If i hit 2 with my fire og id do back flips!!!! If some one says well you have to veg 8 weeks to do that mongo, id consider kicking them in them dick.


----------



## since1991 (Feb 19, 2016)

Iam hip.


----------



## patrickkawi37 (Feb 19, 2016)

a mongo frog said:


> I don't believe any of it. We have all done the 2 barley plus running blues and shit under air cooled hoods. But these other numbers i aint buying it. Veg times must be ridiculous. Might as well make another run at those veg rates. I never understood that.

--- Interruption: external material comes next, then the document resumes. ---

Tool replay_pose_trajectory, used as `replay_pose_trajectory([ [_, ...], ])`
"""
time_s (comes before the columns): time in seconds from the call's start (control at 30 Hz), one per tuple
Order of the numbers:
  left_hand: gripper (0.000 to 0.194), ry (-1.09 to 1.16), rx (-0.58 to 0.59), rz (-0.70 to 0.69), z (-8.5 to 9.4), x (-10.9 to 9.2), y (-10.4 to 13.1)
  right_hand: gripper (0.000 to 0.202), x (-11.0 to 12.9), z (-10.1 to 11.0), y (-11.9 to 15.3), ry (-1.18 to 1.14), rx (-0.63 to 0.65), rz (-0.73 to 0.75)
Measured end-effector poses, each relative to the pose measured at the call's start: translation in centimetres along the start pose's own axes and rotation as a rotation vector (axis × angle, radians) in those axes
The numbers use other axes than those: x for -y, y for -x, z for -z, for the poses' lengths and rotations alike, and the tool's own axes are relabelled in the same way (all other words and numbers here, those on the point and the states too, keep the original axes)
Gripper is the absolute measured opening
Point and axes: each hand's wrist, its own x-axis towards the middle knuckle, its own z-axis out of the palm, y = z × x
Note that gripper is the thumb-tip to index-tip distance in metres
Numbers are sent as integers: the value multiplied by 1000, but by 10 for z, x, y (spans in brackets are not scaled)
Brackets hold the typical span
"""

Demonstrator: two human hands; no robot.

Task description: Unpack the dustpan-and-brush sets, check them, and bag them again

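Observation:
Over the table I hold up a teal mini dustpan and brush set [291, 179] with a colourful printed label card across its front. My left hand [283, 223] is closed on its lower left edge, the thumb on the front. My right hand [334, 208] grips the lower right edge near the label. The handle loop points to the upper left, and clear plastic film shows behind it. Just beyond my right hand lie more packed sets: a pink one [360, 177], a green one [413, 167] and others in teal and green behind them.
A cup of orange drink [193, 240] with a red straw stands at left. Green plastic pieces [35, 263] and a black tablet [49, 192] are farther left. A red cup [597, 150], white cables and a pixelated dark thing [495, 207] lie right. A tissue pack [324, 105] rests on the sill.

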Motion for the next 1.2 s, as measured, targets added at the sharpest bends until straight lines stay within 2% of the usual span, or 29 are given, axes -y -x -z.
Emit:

I get 3 rounds a year while over vegging. I have only ever made 4 rounds 1 time..and I wasn't getting 3'per doing 4 rounds ...When you calculate the amount of money it cost for nutrients and dirt and Electricity... If you do 4 rounds per year and hit 2 per light .. That light got you 8'pounds for cost X. If you do 3 pounds per light 3 runs a year, you got 9 pounds from each lamp for a lower cost..plus one less harvest, headache, transplant, ect. which sounds better to you? My blue didn't make the 3 mark last round.. My dragon og wasn't ready to flip.. I did it anyways, lots of retards first couple weeks, they came back and hit 3.2 per light . Imagine if they were healthy when I flipped.. Genetics has a lot to do with it. But my 4 lighter with 3200 watts is about to come down, nothing but bty and sfv og and it's looking like a 10 pack.


----------



## patrickkawi37 (Feb 19, 2016)

a mongo frog said:


> If i hit 2 with my fire og id do back flips!!!! If some one says well you have to veg 8 weeks to do that mongo, id consider kicking them in them dick.


a dude I know hasn't hit under 2 per in 5 years. And he grows all the low yielding shit with single Enders. I have only hit under 2 per.. 3 rounds total the entire time I have been growing . How many per light are you doing?


----------



## a mongo frog (Feb 19, 2016)

patrickkawi37 said:


> a dude I know hasn't hit under 2 per in 5 years. And he grows all the low yielding shit with single Enders. I have only hit under 2 per.. 3 rounds total the entire time I have been growing . How many per light are you doing?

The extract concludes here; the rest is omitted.